__Information provided__

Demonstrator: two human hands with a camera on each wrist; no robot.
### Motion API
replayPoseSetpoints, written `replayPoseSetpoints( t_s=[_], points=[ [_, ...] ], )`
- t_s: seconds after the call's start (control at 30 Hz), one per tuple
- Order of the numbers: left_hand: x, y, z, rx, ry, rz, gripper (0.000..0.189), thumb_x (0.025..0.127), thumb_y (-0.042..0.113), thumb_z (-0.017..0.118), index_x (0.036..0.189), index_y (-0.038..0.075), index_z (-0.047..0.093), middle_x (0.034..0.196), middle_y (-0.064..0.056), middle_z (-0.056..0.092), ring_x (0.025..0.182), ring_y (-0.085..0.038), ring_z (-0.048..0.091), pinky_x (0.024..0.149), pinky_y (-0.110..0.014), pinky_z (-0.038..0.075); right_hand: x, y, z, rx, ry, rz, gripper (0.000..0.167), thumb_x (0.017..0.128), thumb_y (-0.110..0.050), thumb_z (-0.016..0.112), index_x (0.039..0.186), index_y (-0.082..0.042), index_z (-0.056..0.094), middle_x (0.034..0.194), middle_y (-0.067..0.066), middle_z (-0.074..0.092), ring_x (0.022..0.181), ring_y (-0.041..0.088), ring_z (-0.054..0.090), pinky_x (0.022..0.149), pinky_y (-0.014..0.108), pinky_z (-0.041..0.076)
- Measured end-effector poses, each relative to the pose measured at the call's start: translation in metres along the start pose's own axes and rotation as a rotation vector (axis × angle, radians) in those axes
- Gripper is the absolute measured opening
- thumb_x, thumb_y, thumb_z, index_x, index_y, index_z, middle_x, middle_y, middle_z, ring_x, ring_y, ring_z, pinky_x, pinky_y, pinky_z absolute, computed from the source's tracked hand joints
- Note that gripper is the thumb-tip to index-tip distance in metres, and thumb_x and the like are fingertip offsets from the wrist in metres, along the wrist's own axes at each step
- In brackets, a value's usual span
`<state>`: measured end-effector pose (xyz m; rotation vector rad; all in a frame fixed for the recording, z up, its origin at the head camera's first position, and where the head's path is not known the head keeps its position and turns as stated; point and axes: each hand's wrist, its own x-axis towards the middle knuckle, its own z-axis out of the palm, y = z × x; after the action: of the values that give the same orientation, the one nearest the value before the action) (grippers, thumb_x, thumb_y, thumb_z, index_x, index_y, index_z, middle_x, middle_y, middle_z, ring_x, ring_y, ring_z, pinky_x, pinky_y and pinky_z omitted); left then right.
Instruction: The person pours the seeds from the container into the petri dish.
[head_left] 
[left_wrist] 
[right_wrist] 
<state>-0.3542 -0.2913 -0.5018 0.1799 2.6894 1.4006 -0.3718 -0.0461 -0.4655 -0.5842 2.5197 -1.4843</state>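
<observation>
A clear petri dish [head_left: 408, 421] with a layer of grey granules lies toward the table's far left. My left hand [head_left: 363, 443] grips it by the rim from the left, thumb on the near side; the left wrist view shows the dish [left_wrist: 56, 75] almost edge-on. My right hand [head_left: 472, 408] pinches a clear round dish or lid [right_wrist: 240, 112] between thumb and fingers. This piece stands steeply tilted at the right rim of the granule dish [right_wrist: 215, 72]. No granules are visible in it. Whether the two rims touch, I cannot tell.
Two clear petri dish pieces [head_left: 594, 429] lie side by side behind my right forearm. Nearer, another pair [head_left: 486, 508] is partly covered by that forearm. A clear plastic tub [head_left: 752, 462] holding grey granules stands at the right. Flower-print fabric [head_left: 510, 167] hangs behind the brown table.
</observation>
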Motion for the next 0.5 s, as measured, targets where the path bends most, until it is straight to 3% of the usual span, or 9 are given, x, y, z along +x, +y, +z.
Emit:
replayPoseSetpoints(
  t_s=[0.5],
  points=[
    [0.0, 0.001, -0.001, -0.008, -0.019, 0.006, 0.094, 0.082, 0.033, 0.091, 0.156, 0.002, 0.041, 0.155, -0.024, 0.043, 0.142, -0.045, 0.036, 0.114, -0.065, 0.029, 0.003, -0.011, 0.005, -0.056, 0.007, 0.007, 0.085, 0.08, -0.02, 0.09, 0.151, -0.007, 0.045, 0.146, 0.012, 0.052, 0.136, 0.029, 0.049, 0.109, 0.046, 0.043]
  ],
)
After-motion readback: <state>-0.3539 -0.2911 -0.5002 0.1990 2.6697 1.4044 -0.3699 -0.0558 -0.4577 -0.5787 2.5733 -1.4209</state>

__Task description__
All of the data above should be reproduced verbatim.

__Output of the task__
Demonstrator: two human hands with a camera on each wrist; no robot.
### Motion API
replayPoseSetpoints, written `replayPoseSetpoints( t_s=[_], points=[ [_, ...] ], )`
- t_s: seconds after the call's start (control at 30 Hz), one per tuple
- Order of the numbers: left_hand: x, y, z, rx, ry, rz, gripper (0.000..0.189), thumb_x (0.025..0.127), thumb_y (-0.042..0.113), thumb_z (-0.017..0.118), index_x (0.036..0.189), index_y (-0.038..0.075), index_z (-0.047..0.093), middle_x (0.034..0.196), middle_y (-0.064..0.056), middle_z (-0.056..0.092), ring_x (0.025..0.182), ring_y (-0.085..0.038), ring_z (-0.048..0.091), pinky_x (0.024..0.149), pinky_y (-0.110..0.014), pinky_z (-0.038..0.075); right_hand: x, y, z, rx, ry, rz, gripper (0.000..0.167), thumb_x (0.017..0.128), thumb_y (-0.110..0.050), thumb_z (-0.016..0.112), index_x (0.039..0.186), index_y (-0.082..0.042), index_z (-0.056..0.094), middle_x (0.034..0.194), middle_y (-0.067..0.066), middle_z (-0.074..0.092), ring_x (0.022..0.181), ring_y (-0.041..0.088), ring_z (-0.054..0.090), pinky_x (0.022..0.149), pinky_y (-0.014..0.108), pinky_z (-0.041..0.076)
- Measured end-effector poses, each relative to the pose measured at the call's start: translation in metres along the start pose's own axes and rotation as a rotation vector (axis × angle, radians) in those axes
- Gripper is the absolute measured opening
- thumb_x, thumb_y, thumb_z, index_x, index_y, index_z, middle_x, middle_y, middle_z, ring_x, ring_y, ring_z, pinky_x, pinky_y, pinky_z absolute, computed from the source's tracked hand joints
- Note that gripper is the thumb-tip to index-tip distance in metres, and thumb_x and the like are fingertip offsets from the wrist in metres, along the wrist's own axes at each step
- In brackets, a value's usual span
`<state>`: measured end-effector pose (xyz m; rotation vector rad; all in a frame fixed for the recording, z up, its origin at the head camera's first position, and where the head's path is not known the head keeps its position and turns as stated; point and axes: each hand's wrist, its own x-axis towards the middle knuckle, its own z-axis out of the palm, y = z × x; after the action: of the values that give the same orientation, the one nearest the value before the action) (grippers, thumb_x, thumb_y, thumb_z, index_x, index_y, index_z, middle_x, middle_y, middle_z, ring_x, ring_y, ring_z, pinky_x, pinky_y and pinky_z omitted); left then right.
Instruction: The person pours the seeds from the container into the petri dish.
[head_left] 
[left_wrist] 
[right_wrist] 
<state>-0.3542 -0.2913 -0.5018 0.1799 2.6894 1.4006 -0.3718 -0.0461 -0.4655 -0.5842 2.5197 -1.4843</state>
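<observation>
A clear petri dish [head_left: 408, 421] with a layer of grey granules lies toward the table's far left. My left hand [head_left: 363, 443] grips it by the rim from the left, thumb on the near side; the left wrist view shows the dish [left_wrist: 56, 75] almost edge-on. My right hand [head_left: 472, 408] pinches a clear round dish or lid [right_wrist: 240, 112] between thumb and fingers. This piece stands steeply tilted at the right rim of the granule dish [right_wrist: 215, 72]. No granules are visible in it. Whether the two rims touch, I cannot tell.
Two clear petri dish pieces [head_left: 594, 429] lie side by side behind my right forearm. Nearer, another pair [head_left: 486, 508] is partly covered by that forearm. A clear plastic tub [head_left: 752, 462] holding grey granules stands at the right. Flower-print fabric [head_left: 510, 167] hangs behind the brown table.
</observation>
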Motion for the next 0.5 s, as measured, targets where the path bends most, until it is straight to 3% of the usual span, or 9 are given, x, y, z along +x, +y, +z.
Emit:
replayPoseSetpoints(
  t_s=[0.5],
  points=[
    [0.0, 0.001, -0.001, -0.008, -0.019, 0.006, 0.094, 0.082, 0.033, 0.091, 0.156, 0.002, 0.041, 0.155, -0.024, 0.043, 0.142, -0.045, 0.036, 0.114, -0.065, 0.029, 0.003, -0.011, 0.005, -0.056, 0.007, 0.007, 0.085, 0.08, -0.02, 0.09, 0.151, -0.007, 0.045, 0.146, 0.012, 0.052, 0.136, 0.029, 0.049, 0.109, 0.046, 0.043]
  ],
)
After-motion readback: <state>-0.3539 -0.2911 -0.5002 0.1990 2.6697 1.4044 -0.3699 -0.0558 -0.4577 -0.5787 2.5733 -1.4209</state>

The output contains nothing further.